Please write out the entire listing below exactly, excluding its pictures.

Given records –
===============

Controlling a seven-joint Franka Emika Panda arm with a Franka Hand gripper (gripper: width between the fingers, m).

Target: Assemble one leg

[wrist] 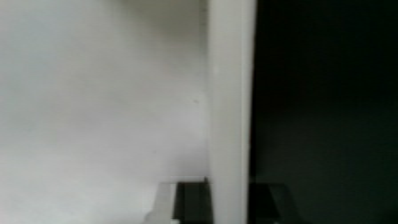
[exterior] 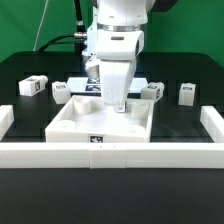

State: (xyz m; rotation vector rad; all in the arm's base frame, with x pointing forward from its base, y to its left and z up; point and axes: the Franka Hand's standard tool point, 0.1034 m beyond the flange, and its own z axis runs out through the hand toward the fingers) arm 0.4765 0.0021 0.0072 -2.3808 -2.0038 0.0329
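Observation:
My gripper reaches straight down onto the large flat white tabletop panel in the middle of the table. In the wrist view the panel fills one side and its raised rim runs between my two dark fingers, which press against it on both sides. Four small white legs with square tags lie apart from the gripper: two at the exterior view's left and two at its right. None is held.
A low white wall runs along the front, with side pieces at the exterior view's left and right. The tabletop panel rests against the front wall. The table surface is black, with a green backdrop behind.

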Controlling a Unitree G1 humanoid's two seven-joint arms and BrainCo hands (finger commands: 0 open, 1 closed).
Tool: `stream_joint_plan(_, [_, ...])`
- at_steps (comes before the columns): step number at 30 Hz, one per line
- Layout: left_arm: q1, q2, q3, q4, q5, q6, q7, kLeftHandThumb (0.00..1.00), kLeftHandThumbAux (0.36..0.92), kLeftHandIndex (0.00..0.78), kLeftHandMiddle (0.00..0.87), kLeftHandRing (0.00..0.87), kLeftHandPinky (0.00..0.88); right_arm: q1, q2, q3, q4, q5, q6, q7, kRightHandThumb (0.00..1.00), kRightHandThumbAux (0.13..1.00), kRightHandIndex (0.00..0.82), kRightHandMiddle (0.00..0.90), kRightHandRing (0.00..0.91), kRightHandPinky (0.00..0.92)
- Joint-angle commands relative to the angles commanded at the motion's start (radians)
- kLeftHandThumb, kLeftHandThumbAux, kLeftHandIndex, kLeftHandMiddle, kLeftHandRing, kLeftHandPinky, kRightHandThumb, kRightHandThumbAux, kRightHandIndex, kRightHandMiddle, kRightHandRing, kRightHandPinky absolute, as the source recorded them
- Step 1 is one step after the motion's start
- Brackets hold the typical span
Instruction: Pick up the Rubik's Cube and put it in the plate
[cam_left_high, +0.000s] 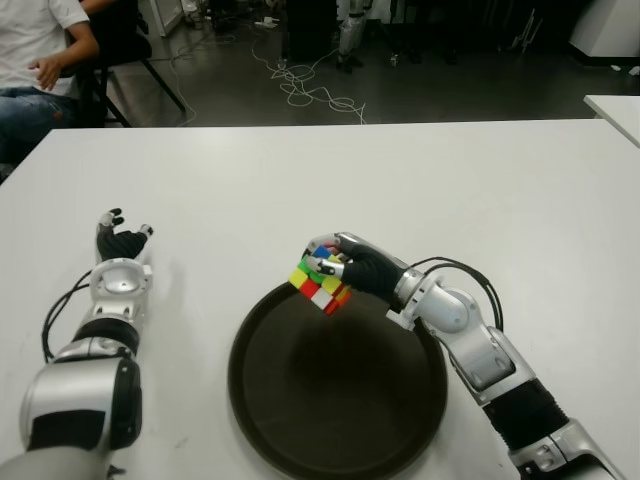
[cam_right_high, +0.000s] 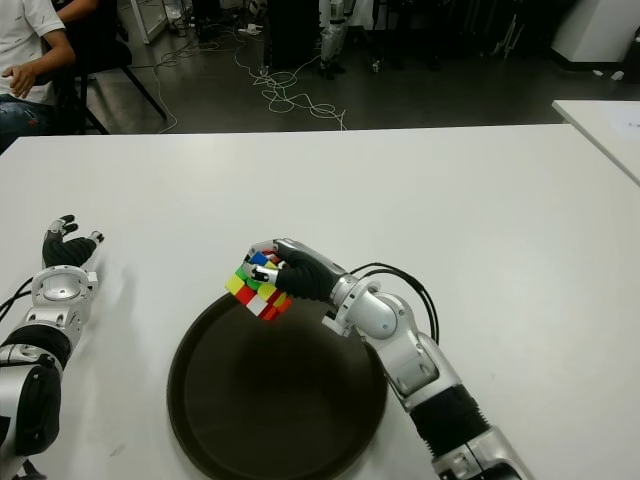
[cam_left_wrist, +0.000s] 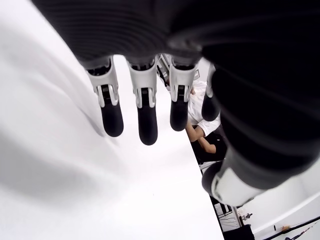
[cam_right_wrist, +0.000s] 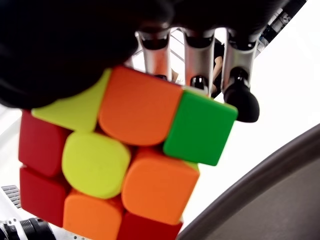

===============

The answer –
Controlling a seven-joint Franka Emika Panda arm with a Franka Hand gripper (gripper: width between the fingers, m).

Target: Assemble one leg

[wrist] 
[exterior] 

State: (xyz m; rotation vector rad; all in the arm's base frame, with x pointing forward from its base, y to its left and z up; point and axes: the Franka Hand's standard tool point, 0.1034 m beyond the flange, and its own z axis runs out through the hand toward the fingers) arm 0.4765 0.0021 0.0072 -2.3808 -2.0038 0.0329
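Observation:
My gripper reaches straight down onto the large flat white tabletop panel in the middle of the table. In the wrist view the panel fills one side and its raised rim runs between my two dark fingers, which press against it on both sides. Four small white legs with square tags lie apart from the gripper: two at the exterior view's left and two at its right. None is held.
A low white wall runs along the front, with side pieces at the exterior view's left and right. The tabletop panel rests against the front wall. The table surface is black, with a green backdrop behind.
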
Controlling a Unitree G1 humanoid's two seven-joint arms and BrainCo hands (finger commands: 0 open, 1 closed).
Tool: `stream_joint_plan(_, [_, ...])`
- at_steps (comes before the columns): step number at 30 Hz, one per line
- Layout: left_arm: q1, q2, q3, q4, q5, q6, q7, kLeftHandThumb (0.00..1.00), kLeftHandThumbAux (0.36..0.92), kLeftHandIndex (0.00..0.78), kLeftHandMiddle (0.00..0.87), kLeftHandRing (0.00..0.87), kLeftHandPinky (0.00..0.88); right_arm: q1, q2, q3, q4, q5, q6, q7, kRightHandThumb (0.00..1.00), kRightHandThumbAux (0.13..1.00), kRightHandIndex (0.00..0.82), kRightHandMiddle (0.00..0.90), kRightHandRing (0.00..0.91), kRightHandPinky (0.00..0.92)
- Joint-angle commands relative to the angles commanded at the motion's start (radians)
- kLeftHandThumb, kLeftHandThumbAux, kLeftHandIndex, kLeftHandMiddle, kLeftHandRing, kLeftHandPinky, kRightHandThumb, kRightHandThumbAux, kRightHandIndex, kRightHandMiddle, kRightHandRing, kRightHandPinky absolute, as the source recorded them
- Step 1 is one step after the motion's start
- Brackets hold the typical span
Instruction: Pick up the Rubik's Cube and put it in the plate
[cam_left_high, +0.000s] 
[cam_right_high, +0.000s] 
[cam_left_wrist, +0.000s] 
[cam_right_wrist, +0.000s] 

There is no more output to give.